🇰🇷 한국어🇺🇸 English

Exploring JavaScript - Automatic Semicolon Insertion

Aug 23, 2024

javascript

Table of Contents

1. Introduction
- 1.1. Automatic Semicolon Insertion
- 1.2. Statements Ending with Semicolons
2. Four Rules
3. Regarding Semicolon Omission
- 3.1. Issue Examples with Semicolon Omission
- 3.2. Rules to Follow When Omitting Semicolons
References

(Originally written on 2022.12.16)

(Updated on 2024.08.23)

1. Introduction

1.1. Automatic Semicolon Insertion

JavaScript is a language where semicolons can be omitted while writing code. The following code works perfectly fine without any semicolons.

const name = "Witch";

function greet() {
  return `Hello, I am ${name}.`;
}

console.log(greet());

The reason this code operates correctly is that the JavaScript engine automatically inserts semicolons when interpreting the code. This is called automatic semicolon insertion (ASI) and is defined in the ECMAScript standard specification.

However, this automatic semicolon insertion is not infallible. A representative example can be seen in the following example:

alert("This will cause an error.");

// TypeError: Cannot read properties of undefined (reading '2')
[1, 2].forEach(alert);

When executing this code, only the alert executes without issue, after which an error occurs. This is because JavaScript does not automatically insert a semicolon before the square brackets in the code. Therefore, the code is interpreted as follows:

alert("This will cause an error.");[1, 2].forEach(alert);

This transformation results in a clearly erroneous code.

Automatic semicolon insertion allows omitting semicolons, which can lead to cleaner-looking code but also causes errors. Therefore, if you want to write code in a style that omits semicolons, you must be well aware of the rules and precautions.

In this document, we will explore the rules followed by automatic semicolon insertion and the precautions to take when omitting semicolons. References include explanations from the ECMAScript specification and several books such as "Effective JavaScript."

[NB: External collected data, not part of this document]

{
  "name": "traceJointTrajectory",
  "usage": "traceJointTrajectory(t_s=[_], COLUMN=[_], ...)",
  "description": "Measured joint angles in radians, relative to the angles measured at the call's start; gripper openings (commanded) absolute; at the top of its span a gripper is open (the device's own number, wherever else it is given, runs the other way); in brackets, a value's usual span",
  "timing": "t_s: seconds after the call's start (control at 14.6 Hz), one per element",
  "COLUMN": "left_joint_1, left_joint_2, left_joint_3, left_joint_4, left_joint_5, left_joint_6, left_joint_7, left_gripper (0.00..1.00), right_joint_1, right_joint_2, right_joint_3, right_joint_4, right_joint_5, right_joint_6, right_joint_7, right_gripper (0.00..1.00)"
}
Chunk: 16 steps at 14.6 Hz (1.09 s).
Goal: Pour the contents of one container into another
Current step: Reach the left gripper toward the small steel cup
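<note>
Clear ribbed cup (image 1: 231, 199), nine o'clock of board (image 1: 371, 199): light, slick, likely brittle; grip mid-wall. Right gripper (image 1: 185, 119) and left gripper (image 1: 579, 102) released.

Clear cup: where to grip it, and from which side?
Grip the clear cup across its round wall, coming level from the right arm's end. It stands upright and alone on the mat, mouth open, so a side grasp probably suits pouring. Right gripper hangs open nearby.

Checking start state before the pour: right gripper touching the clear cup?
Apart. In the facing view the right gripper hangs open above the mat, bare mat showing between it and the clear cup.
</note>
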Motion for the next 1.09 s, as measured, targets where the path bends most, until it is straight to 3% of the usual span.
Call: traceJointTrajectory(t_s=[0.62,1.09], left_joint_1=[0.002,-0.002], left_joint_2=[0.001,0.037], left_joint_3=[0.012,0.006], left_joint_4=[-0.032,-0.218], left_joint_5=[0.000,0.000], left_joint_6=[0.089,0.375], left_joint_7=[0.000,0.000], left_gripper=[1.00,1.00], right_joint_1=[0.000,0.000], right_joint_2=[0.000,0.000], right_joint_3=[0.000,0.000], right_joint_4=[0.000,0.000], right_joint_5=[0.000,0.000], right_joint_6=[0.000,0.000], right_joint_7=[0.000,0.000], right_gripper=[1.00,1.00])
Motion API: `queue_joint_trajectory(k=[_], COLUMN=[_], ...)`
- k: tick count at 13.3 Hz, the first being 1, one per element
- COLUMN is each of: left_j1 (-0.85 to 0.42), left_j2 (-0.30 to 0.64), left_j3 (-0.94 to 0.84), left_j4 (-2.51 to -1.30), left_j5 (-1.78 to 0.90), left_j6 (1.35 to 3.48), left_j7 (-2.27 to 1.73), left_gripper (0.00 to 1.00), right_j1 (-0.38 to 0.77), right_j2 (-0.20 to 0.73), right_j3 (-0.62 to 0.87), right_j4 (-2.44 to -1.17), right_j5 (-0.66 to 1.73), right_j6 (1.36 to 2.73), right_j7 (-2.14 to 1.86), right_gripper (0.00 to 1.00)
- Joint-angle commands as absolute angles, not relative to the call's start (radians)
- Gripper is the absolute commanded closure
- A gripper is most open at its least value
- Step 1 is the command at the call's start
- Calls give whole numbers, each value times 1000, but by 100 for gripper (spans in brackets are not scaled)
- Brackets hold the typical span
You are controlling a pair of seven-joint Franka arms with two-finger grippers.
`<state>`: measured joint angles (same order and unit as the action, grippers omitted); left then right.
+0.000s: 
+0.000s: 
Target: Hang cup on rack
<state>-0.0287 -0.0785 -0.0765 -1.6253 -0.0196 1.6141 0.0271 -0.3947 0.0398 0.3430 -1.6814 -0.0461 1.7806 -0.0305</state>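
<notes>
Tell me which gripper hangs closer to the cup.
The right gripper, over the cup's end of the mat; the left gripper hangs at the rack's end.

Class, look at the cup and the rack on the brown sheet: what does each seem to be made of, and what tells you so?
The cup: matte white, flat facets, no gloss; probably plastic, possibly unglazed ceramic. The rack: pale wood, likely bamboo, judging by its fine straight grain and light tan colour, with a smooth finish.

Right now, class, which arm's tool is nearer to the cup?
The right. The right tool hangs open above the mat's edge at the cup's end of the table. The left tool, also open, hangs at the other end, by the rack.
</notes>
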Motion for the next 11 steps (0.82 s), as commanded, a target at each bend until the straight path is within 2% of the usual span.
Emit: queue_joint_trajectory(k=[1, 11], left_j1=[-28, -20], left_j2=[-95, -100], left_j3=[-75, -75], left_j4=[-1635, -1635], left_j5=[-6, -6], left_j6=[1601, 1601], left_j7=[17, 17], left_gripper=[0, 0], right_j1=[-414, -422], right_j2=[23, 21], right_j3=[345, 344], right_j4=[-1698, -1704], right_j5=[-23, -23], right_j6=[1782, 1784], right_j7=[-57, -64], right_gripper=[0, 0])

1.2. Statements Ending with Semicolons

First, here are the types of statements in JavaScript that must end with a semicolon. These statements can be affected by the automatic semicolon insertion discussed later.

Empty statements
let, const, var statements
Expression statements
do...while loops
continue, break, throw, return
Import, export statements, module declarations
Class field declarations
debugger

The terms "empty statement" and "expression statement" may be unfamiliar. Here is their meaning:

Empty Statement: As the name suggests, this is a statement that does nothing. It must end with a semicolon.

For example, it can be used as the body of a for loop. In the following code, it's a code that sets all elements of arr to 0, wherein the loop iteration itself is the sole purpose, so the body is an empty statement.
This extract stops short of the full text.